In fact, I think herein lies the truly fatal flaw in Thief 2: it isn't scary. Neither Thief nor Thief 2 are overly deep in their gameplay. The series is novel, innovative, and polished, but in the end it isn't the thieving that holds the roof up, it's the atmosphere and the style. I played all the way through Thief despite it's sinusoidal doses of frustration because it was so moody and so scary and at times scalp-tinglingly eerie. Thief put the player in situations that generated palpable fear, enhanced, I'm sure, by the fact that almost nobody saw it coming. Who expected to play a game about a thief and get scared witless? The atmosphere is what got me to the end of Thief, and it was the lack of atmosphere that kept me from finishing Thief 2. Sure, Thief 2 tightened the screws on the thieving gameplay, but it dropped most of its predecessor's style on the floor. This was due in part to the robots, and in part to the new modernist bent to the level design.

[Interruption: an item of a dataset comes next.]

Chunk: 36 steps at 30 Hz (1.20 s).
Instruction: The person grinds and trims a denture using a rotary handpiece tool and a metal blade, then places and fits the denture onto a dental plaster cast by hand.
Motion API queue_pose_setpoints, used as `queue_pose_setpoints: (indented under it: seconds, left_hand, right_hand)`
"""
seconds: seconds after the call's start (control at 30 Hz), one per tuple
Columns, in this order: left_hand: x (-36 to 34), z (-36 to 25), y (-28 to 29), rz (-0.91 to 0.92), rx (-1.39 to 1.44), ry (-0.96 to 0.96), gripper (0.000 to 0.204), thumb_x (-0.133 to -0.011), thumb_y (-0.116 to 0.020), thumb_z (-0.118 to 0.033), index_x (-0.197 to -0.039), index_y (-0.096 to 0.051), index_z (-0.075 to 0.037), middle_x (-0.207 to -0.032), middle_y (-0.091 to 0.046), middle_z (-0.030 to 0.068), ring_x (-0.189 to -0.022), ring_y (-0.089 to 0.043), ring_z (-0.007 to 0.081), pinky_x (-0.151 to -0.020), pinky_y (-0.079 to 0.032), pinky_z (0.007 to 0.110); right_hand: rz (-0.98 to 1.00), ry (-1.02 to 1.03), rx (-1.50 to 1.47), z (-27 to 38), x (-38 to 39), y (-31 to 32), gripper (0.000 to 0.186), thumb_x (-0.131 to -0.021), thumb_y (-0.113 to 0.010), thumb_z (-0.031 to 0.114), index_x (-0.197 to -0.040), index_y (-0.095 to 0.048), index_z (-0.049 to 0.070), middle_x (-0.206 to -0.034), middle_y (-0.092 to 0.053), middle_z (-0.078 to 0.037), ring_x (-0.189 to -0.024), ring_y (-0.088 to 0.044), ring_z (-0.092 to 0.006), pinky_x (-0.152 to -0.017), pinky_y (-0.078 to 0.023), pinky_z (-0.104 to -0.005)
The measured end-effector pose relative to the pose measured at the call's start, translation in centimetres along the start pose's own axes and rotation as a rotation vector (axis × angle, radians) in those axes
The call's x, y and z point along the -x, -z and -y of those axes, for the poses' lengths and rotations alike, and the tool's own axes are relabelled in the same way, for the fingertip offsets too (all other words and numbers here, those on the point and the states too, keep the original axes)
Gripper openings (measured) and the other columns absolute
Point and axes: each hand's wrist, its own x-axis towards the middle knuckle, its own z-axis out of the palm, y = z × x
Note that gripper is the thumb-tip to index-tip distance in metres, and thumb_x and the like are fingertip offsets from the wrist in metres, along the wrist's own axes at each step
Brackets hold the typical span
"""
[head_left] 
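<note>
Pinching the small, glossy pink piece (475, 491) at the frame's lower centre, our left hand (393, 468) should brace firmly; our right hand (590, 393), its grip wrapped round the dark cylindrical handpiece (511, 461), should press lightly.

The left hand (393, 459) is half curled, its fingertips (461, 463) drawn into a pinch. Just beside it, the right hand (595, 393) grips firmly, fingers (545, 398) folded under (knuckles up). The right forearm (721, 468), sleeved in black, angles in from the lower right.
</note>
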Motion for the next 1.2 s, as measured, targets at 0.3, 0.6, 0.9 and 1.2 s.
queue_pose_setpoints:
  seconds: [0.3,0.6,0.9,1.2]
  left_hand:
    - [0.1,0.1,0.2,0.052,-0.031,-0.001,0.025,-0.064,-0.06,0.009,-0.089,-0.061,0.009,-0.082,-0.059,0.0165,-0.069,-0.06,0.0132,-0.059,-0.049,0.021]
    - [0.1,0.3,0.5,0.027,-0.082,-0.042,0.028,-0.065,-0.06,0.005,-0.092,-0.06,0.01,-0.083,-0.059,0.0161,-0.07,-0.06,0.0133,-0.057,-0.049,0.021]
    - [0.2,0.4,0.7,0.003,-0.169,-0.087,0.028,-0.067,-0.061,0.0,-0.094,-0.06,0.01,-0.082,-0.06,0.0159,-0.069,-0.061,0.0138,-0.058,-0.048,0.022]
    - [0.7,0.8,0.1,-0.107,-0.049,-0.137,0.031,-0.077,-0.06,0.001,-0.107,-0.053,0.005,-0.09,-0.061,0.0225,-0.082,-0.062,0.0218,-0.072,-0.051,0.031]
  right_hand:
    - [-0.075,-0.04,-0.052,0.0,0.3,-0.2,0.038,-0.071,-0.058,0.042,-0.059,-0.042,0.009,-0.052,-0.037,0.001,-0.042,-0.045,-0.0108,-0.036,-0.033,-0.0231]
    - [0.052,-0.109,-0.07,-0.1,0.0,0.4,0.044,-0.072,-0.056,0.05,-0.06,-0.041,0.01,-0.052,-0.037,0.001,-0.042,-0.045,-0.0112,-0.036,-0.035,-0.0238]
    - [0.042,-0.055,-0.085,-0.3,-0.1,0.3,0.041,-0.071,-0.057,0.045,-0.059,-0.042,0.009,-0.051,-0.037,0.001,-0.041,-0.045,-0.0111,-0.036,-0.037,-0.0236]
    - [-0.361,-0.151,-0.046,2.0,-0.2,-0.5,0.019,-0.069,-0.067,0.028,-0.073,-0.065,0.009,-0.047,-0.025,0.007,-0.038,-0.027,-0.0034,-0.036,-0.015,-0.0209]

Thankfully, Looking Glass was nice enough to leave all of the game's cutscenes in an accessible format, so when I decided not to play through to the end, I could just watch the last few cutscenes to finish out the story arc. In fact, I went back and watched all of the cutscenes from Thief again, just for fun. They're that good.

I also want to make a quick note of something for which I was very grateful: in Thief 2, the choice to progress through missions with or without killing anyone is now present in essentially all the missions, and is independent of the other objectives. In Thief, this gameplay choice was frequently coupled to other aspects of the objectives, so if you wanted to see everything that a mission had to offer, you were often forced to accept the 'no-kill' clause.

Unfortunately, something from Thief that didn't get fixed but should have was the mantling interface. I can't tell you how many times I had to reload the quicksave because I couldn't get Garrett into an opening in a wall or window because I jumped instead of mantled, or because I crouched in order to fit through the obviously large enough opening, but the collision physics wouldn't let me through because there was the slightest lip to the foot of the opening. This was incredibly frustrating.

Is Thief 2 fun? As always, it depends on you. I'd recommend it to anyone who liked Thief, but it's not a better game. It has more imaginative mission objectives, but you may or may not like the atmosphere. Lamps instead of torches; robots instead of haunts; a few new gadgets and some long, huge levels. And it's not scary, so either play it for the pick-pocketing or don't play it at all.


Tips

  • If you need to walk off of a ledge and land quietly, crouch down first, and walk off while crouched. You'll make virtually no noise when landing (assuming you didn't fall too far) and will stand up automatically after you land.